The Centre maintained a high level of attention to ensuring an adequate supply of Covid-19 vaccine doses with states and UTs by setting up systems to monitor the pace of vaccination and maintaining a balance between oversupply and insufficient quantities of vaccines.

Before the Covid vaccination initiative, the country’s immunisation programme delivered vaccines to newborn babies, infants, children under 5 and pregnant women. The delivery of the Covid vaccine posed several new challenges, including identifying the elderly, both women and men, and those with chronic diseases to prioritise them and then address the remaining adult population.

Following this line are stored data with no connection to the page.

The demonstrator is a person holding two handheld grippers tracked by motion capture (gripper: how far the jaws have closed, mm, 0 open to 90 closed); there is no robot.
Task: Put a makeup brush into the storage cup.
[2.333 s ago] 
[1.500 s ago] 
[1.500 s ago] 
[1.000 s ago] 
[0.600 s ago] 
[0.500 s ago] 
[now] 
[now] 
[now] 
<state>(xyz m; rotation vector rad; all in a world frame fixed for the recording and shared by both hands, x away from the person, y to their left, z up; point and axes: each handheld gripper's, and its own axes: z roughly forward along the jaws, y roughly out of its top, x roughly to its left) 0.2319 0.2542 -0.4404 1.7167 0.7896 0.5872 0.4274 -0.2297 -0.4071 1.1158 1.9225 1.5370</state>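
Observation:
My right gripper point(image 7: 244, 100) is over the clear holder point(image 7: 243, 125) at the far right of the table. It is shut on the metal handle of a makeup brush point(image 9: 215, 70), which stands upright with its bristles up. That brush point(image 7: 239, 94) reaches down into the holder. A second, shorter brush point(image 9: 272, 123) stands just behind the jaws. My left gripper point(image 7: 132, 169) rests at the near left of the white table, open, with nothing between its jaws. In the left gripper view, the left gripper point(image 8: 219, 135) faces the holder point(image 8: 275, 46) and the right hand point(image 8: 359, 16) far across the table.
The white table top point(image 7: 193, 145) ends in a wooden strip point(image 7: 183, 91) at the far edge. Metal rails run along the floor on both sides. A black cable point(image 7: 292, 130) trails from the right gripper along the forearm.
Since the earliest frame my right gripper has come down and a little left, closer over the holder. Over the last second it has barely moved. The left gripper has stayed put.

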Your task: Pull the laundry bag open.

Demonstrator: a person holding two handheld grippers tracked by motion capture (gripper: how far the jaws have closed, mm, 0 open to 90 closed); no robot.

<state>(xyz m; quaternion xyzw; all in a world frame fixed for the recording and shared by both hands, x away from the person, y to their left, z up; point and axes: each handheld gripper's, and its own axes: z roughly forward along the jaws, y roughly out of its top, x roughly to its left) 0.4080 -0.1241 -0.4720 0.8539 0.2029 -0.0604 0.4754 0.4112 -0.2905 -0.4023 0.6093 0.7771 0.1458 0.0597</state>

These challenges were met through an organised, systematic process that utilised communication strategies, expanding service delivery platforms and undertaking ongoing rigorous monitoring, support and mentoring through the use of digital tools.

The CoWin platform has ensured the tracking of every precious dose of vaccine, minimising wastage, real-time collaboration between the Centre and the states and the private sector. Going global, CoWin is poised to help other nations deliver vaccines efficiently through technology.

The service delivery platforms of India’s immunisation programme range from all three tiers of health facilities and through outreach to ensure last-mile reach. In order to supplement these platforms for Covid vaccination, innovative strategies such as the utilisation of common service centres and the establishment of 1075 helpline for simpler registration along with the CoWin portal, the availability of ‘workplace CVCs’ and near-to-home Covid vaccination centres came up.

This was done through an efficient system with multiple trained vaccination teams stationed at over 2.62 lakh Covid-19 vaccination centres countrywide. The capacity of the vaccination teams and the programme management structure was conducted in a cascade manner — from the training of trainers at the national level to the vaccination teams working at the ground level.

It needed collaboration for efficient training, regular reviews and adoption of required and planned measures and people’s participation on a whole. The states and UTs have done a remarkable work in mobilising the beneficiaries for vaccination and making this drive a jan andolan (people’s movement).